Q5: When it comes to identifying the value of social media in fundraising, what do you think is the biggest challenge?

I’ll give two:

We’ve got to invent the future.  There isn’t much of a roadmap.  Most days, that’s exciting for me.  It means I get to try new things, experiment, learn and get better over time.  Still, sometimes it would be nice to say: do x, y, and z just like so-and-so and we can expect xx% of donors to give with an average gift between $xxx-xxxx.  That ain’t gonna happen.  So, I have a post-it note on my desk that asks “What is the next thing?”  It’s a fun challenge, but it’s a challenge nonetheless.

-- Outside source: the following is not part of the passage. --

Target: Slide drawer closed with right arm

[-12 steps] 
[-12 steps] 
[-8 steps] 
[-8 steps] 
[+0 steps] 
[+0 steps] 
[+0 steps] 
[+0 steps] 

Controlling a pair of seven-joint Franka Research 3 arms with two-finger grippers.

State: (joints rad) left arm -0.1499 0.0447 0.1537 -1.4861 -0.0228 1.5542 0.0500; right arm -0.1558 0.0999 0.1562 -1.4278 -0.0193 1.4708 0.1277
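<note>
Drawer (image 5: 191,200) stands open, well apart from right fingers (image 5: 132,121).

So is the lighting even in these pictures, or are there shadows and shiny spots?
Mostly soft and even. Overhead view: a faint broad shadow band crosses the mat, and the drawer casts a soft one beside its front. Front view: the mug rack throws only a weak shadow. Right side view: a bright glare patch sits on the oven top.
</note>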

The other is related to better measurement.  I’m fortunate because our results have been pretty good, and there’s a strong commitment from our leadership and organization to being excellent online.  Still, I can’t firmly say 15% of our Facebook fans give with an average gift of $225.  We measure what we can and make a good case for what we’re doing online.  Nonetheless, more data is better.  So, I’m continually trying to solve the measurement challenge to refine and improve how we demonstrate the effectiveness of social media.

Q6: What kind of effort does it take to be successful fundraising online?

It takes long-term, sustained effort to maintain a good social media program.  You can’t do it overnight and you can’t do it do it in fits and starts.  You have to produce good, engaging content every day over the long-term.  You’ve got to think about each channel and customize.  That’s hard.

I’m not saying that every non-profit needs one or more full-time people managing their online effort.  I do think it means that as more and more people conduct more and more of their lives online, all nonprofits need to think about what resources they can commit and focus some sustained effort to improving their online properties.